DATASET SECTION below:
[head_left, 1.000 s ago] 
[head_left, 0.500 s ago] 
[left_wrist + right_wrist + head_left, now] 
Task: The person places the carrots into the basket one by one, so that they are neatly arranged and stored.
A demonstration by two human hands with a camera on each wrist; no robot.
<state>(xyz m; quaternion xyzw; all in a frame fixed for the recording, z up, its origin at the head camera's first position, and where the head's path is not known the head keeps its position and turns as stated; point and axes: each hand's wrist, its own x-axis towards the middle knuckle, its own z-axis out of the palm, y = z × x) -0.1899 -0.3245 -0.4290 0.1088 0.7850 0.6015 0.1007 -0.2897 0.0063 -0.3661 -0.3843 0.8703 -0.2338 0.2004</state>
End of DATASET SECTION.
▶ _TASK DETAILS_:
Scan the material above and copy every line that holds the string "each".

▶ _SOLUTION FOR THIS TASK_:
A demonstration by two human hands with a camera on each wrist; no robot.
<state>(xyz m; quaternion xyzw; all in a frame fixed for the recording, z up, its origin at the head camera's first position, and where the head's path is not known the head keeps its position and turns as stated; point and axes: each hand's wrist, its own x-axis towards the middle knuckle, its own z-axis out of the palm, y = z × x) -0.1899 -0.3245 -0.4290 0.1088 0.7850 0.6015 0.1007 -0.2897 0.0063 -0.3661 -0.3843 0.8703 -0.2338 0.2004</state>

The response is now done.